## Task item
Show every line of the data where the word "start" can be found.

[Opening Collected material section]

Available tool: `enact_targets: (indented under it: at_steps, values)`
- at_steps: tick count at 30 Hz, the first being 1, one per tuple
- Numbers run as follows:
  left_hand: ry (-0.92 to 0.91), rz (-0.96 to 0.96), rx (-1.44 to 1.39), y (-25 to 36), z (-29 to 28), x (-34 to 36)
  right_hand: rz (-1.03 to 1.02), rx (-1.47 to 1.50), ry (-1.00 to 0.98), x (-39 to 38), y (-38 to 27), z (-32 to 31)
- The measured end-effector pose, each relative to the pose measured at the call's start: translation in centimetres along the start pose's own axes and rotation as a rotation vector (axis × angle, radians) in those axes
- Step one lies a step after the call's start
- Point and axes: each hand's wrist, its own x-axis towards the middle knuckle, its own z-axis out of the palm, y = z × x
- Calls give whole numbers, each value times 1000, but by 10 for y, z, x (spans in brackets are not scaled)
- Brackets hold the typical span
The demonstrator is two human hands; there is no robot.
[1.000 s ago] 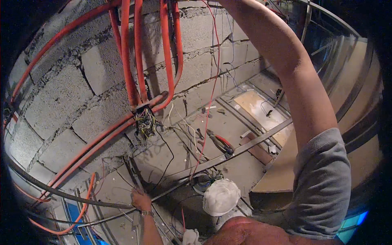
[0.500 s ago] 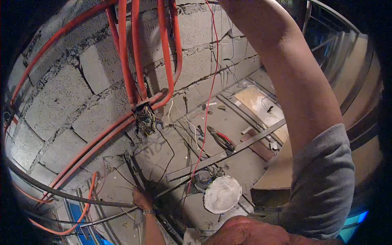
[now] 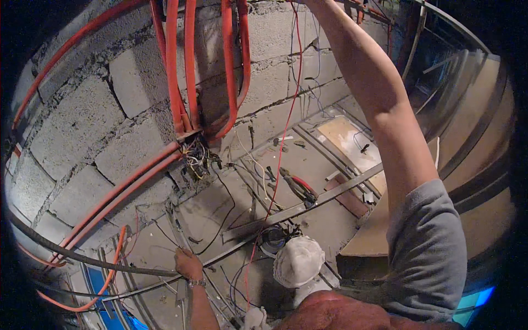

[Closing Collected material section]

## Written answer
- The measured end-effector pose, each relative to the pose measured at the call's start: translation in centimetres along the start pose's own axes and rotation as a rotation vector (axis × angle, radians) in those axes
- Step one lies a step after the call's start

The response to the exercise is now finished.